O anúncio de Delcy Rodriguez de uma lei de anistia geral é uma notícia que ativistas de direitos humanos e vítimas de perseguição política aguardam há anos. Ela foi recebida na rua por dezenas de familiares de presos políticos, que estavam de plantão em frente às principais prisões do país desde o início de janeiro, exigindo a liberdade de seus entes queridos. Esta noite foram derramadas lágrimas de alegria, abraços de alívio foram dados e houve celebração após dias de insônia e sofrimento, à medida que a libertação gradualmente ocorria.
“Liberdade, liberdade, liberdade!” – gritou um grupo de mulheres do Helicóide. “Todos vão sair, toda essa luta vai acabar. A Venezuela será livre, poderemos falar e gritar, teremos o direito de não ter medo. Esta é uma batalha para todo o país”, disse emocionada Mayra Morales, irmã de Ricardo Fonseca, soldado preso em 2020 pela Operação Gideon e que foi transferido da prisão há alguns meses sem que sua família soubesse onde está atualmente.
Os opositores e defensores vêem a declaração com optimismo e esperam que seja tão abrangente quanto necessário para alcançar justiça, garantias de não repetição e medidas de reparação. “Hoje estamos testemunhando um evento importante na história política da Venezuela – o anúncio da lei de anistia e o fechamento do El Helicoid”, escreveu o legislador da oposição Stalin Gonzalez. “Isso abre uma nova página para a convivência democrática no país, e esperamos, por mais que nos esforcemos, que esta lei seja ampla, que garanta total liberdade a todos os presos políticos e que o fechamento físico deste centro vá além do fim da repressão e da perseguição.”
Enrique Capriles disse ainda que o passo dado foi muito importante para encerrar “o longo capítulo do terror como consequência da perseguição, perseguição e ódio”, escreveu aos venezuelanos que sofreram injustiças e perseguições.
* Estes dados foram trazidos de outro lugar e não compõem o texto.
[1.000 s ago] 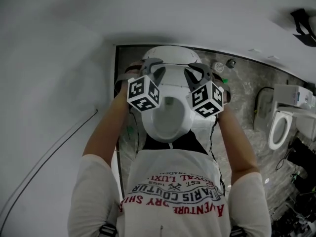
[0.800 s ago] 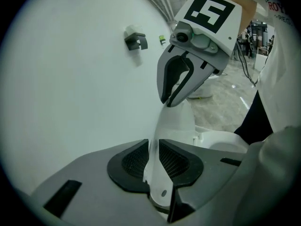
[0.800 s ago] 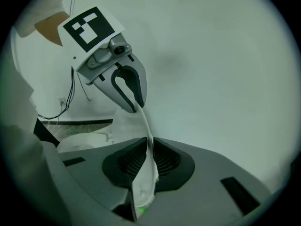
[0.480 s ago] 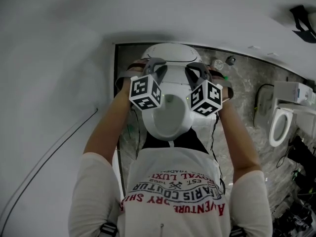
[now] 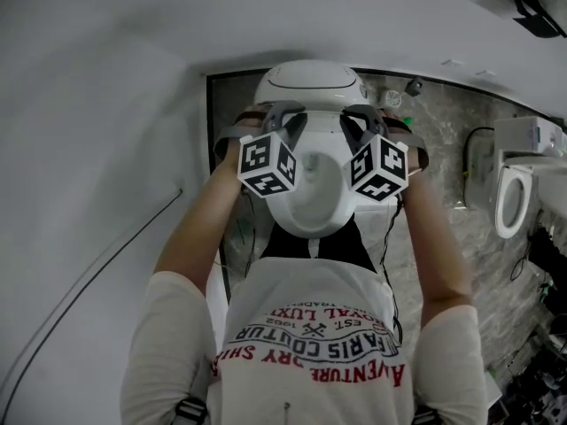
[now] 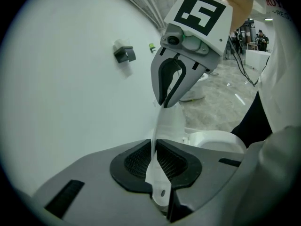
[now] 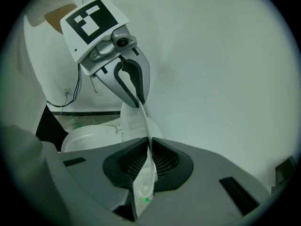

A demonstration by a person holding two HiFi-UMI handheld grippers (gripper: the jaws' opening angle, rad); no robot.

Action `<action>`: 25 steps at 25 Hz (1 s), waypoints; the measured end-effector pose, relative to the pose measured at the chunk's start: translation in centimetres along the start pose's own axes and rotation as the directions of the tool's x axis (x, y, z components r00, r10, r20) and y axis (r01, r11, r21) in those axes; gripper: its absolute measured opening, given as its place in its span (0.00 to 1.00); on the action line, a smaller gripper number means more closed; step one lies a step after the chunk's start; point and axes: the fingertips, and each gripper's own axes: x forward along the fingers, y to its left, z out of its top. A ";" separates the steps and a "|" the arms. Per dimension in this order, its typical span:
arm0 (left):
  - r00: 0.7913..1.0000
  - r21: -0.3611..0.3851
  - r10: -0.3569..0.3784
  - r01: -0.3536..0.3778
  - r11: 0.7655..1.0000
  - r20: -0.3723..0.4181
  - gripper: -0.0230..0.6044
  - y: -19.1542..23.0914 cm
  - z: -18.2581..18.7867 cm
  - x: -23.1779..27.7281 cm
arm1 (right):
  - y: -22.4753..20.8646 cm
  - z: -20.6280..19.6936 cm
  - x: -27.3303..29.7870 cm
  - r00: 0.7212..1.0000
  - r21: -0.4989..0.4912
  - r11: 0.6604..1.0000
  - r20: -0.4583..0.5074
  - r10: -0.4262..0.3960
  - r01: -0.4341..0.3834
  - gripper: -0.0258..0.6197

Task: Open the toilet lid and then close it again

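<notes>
- Currently the left gripper (image 6: 154, 149) is pinching the lid (image 6: 168, 124). Its jaws have just been closing, and the lid's thin white side edge sits between the pads with no gap showing on either face.
- The right gripper (image 7: 148, 147) grips the same lid in the same way at the opposite side edge, its pads drawn in on the thin rim.
- From each gripper the lid runs straight ahead, edge-on, to the tip of the other gripper. Its width therefore lies along the line joining the two, and each holds one end of that line.
- The lid is lifted clear of the bowl (image 6: 214, 139). Ahead of the left gripper, the bowl lies to the right of the lid and the wall (image 6: 70, 102) to the left. Ahead of the right gripper that order is mirrored.
- I judge the lid to be partway through its swing. Whether it is going up or coming down cannot be told from this moment.
- Neither hand is nearer: in the head view the grippers sit level, one on each side of the toilet.
- The next move probably calls for both to travel together in one arc about the hinge, which is not in sight. If one gripper led the other, the lid would twist.
</notes>
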 end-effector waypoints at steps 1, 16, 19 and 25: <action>1.000 0.004 -0.006 0.005 1.000 0.005 0.11 -0.6 0.1 -0.4 | 0.6 -0.1 -0.4 1.000 -0.005 1.000 -0.005 -0.002 0.002 0.07; 0.999 -0.015 0.005 -0.004 1.000 0.032 0.10 -9.3 0.9 -4.3 | 9.1 -1.7 -4.9 1.000 -0.084 0.996 0.019 0.018 -0.016 0.07; 0.998 -0.060 0.019 -0.016 0.998 0.051 0.10 -11.6 0.7 -4.8 | 11.3 -2.3 -5.5 0.999 -0.096 0.995 0.026 0.019 -0.016 0.07; 0.998 -0.085 0.053 -0.050 0.995 0.035 0.11 -15.8 -0.5 -6.2 | 15.9 -2.6 -6.2 0.998 -0.095 0.995 0.065 0.022 -0.016 0.07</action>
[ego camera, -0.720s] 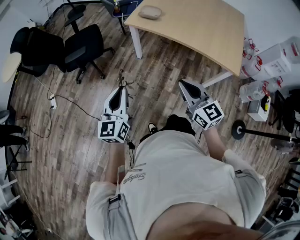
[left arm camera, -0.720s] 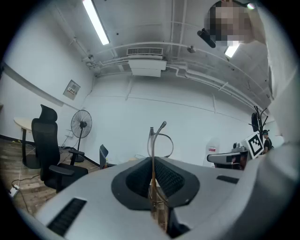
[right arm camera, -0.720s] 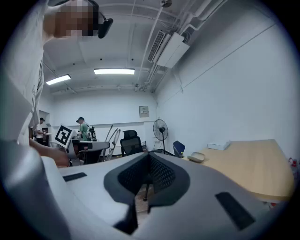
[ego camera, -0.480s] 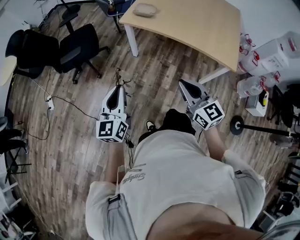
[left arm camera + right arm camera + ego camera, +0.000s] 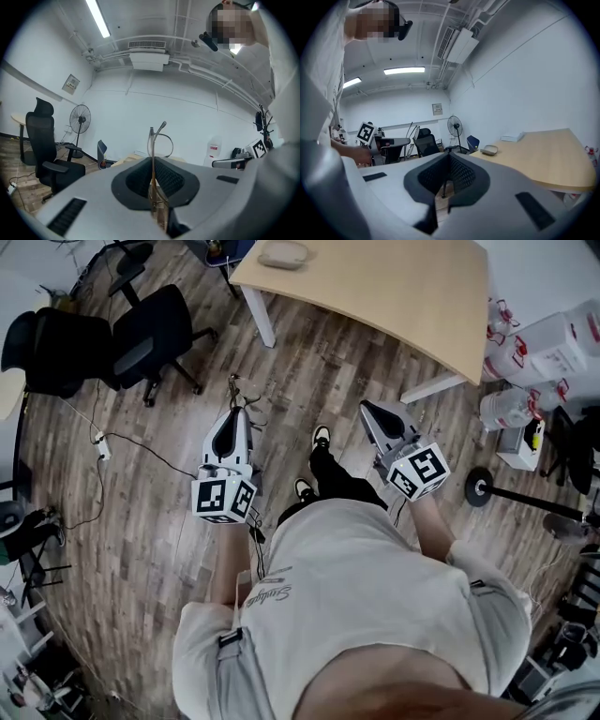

Representantes do Fórum Penitenciário, que defende milhares de presos políticos, expressaram otimismo e cautela com o anúncio. Na sua declaração, pedem que a proposta de lei geral de amnistia envolva a sociedade civil, as organizações não governamentais, as organizações internacionais e especialmente as vítimas na sua implementação e monitorização. Esta organização, como outras organizações da sociedade civil, foi criminalizada pelo chavismo durante muitos anos e, mesmo durante este processo de descoberta, foi atacada pelo Ministro do Interior, Diosdado Cabello, e pela própria Rodriguez. O Foro Penal lembra que em 2007, 2011, 2015, 2016, 2019 e no início de 2026 ofereceram anistia às autoridades.
Os activistas dos direitos humanos aguardam que seja determinado o alcance da lei e garantias de não repetição, justiça e indemnização às vítimas. Rodriguez alertou que a medida excluiria pessoas envolvidas em crimes graves, como homicídio ou drogas. Tanto o Foro Penal como a Provea alertaram que a lista não deveria incluir pessoas que cometeram graves violações dos direitos humanos e crimes contra a humanidade que estão sendo investigados pelo Tribunal Penal Internacional. “O anúncio de uma anistia não deve, em hipótese alguma, ser considerado um perdão ou uma medida de misericórdia por parte do Estado”, alerta Provea. “Lembramos que essas pessoas foram presas arbitrariamente por exercerem direitos protegidos pelos instrumentos internacionais de direitos humanos, pela Constituição Nacional e pelas leis da Venezuela”.
Em setores do chavismo muito próximos do poder também se fala em um “dia histórico”. A influenciadora Indira Urbaneja, que foi incluída no Programa de Convivência Democrática e Paz criado por Rodriguez há poucos dias, disse: “O discurso sobre o extremismo acabou. Eles não poderão mais continuar a história de tortura em Helicóides e presos políticos. Este é um ato de grandeza e de grande humanidade. Houve reconhecimento do trabalho do sistema de justiça, e também houve muita autocrítica”, disse ela em um vídeo que postou ao sair do Supremo onde a declaração foi feita.